§ **TASK TO CARRY OUT**
Exactly the lines below, starting with the one containing "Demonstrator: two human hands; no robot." and going on through the one containing "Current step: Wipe", must be reproduced, both ends included, and no pictures with them.

§ **SOURCE INFORMATION**

# # # # #

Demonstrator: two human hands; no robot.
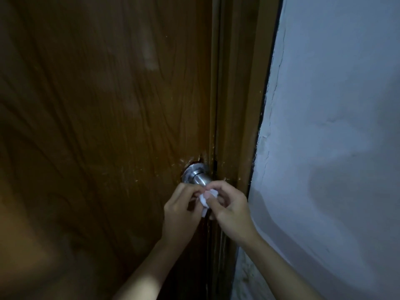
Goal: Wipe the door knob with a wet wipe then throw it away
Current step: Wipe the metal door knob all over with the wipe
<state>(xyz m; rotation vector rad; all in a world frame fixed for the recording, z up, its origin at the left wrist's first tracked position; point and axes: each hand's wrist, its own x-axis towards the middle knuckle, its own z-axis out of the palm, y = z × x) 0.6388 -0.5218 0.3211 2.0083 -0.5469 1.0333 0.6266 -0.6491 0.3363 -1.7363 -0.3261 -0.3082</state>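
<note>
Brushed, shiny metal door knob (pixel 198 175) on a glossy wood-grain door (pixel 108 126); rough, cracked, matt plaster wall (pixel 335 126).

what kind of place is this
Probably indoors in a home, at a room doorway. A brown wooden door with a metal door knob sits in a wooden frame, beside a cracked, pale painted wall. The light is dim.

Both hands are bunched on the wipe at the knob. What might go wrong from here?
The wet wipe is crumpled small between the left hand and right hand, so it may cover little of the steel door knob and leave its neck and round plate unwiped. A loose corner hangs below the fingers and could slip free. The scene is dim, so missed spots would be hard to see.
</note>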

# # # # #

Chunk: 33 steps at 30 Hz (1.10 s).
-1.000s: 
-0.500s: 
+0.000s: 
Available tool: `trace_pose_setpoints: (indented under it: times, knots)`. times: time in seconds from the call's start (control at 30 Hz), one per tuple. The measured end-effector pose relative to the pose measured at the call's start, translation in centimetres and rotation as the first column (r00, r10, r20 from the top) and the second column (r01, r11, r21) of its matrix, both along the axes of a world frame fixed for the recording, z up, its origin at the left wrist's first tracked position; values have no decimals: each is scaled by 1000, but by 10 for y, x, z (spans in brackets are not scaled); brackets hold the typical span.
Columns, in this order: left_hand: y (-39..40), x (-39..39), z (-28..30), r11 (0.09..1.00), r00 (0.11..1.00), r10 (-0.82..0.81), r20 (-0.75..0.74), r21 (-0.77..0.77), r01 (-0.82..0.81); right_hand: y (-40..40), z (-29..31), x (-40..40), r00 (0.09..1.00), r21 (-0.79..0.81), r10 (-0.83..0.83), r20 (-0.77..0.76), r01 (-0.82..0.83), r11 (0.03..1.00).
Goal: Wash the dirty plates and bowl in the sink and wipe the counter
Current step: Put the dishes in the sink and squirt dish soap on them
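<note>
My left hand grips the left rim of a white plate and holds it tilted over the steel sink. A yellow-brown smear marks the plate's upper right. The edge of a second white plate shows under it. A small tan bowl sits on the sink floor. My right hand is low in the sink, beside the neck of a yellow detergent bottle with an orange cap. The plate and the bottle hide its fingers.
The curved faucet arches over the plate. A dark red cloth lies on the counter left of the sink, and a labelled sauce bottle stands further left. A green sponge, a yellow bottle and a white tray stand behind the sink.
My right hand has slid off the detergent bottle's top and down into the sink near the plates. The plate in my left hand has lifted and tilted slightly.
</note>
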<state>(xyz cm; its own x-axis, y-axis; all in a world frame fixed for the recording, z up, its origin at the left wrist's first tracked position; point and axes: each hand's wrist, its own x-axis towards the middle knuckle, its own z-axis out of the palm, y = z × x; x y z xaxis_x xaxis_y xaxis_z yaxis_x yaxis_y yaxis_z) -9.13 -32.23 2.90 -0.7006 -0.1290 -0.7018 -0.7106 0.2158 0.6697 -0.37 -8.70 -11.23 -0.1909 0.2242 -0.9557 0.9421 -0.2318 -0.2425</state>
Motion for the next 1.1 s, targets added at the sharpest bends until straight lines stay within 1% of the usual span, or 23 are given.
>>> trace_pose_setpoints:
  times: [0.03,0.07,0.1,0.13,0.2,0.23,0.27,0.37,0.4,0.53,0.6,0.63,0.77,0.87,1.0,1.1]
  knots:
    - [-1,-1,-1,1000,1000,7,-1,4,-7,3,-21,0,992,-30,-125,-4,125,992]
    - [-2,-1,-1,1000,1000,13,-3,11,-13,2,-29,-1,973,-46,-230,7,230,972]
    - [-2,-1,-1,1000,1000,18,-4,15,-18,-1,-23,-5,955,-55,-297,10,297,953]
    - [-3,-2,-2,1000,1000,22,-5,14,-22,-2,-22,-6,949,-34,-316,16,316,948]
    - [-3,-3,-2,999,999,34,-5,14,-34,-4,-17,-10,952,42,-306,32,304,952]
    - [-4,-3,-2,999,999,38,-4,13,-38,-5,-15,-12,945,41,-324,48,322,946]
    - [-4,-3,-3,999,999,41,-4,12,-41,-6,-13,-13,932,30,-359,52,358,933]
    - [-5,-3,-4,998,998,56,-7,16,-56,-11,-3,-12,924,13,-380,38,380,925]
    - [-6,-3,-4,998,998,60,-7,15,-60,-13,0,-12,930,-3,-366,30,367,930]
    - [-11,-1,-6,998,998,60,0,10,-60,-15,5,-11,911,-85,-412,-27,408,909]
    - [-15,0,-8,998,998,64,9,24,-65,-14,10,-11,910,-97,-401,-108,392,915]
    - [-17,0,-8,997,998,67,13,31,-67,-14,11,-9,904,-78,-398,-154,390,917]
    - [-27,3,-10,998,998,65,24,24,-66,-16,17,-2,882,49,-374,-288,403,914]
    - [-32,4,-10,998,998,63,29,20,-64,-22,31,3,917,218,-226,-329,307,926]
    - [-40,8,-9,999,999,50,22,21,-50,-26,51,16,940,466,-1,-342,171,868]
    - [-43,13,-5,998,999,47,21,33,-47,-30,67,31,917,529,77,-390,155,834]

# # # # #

§ **RESPONSE**
Demonstrator: two human hands; no robot.
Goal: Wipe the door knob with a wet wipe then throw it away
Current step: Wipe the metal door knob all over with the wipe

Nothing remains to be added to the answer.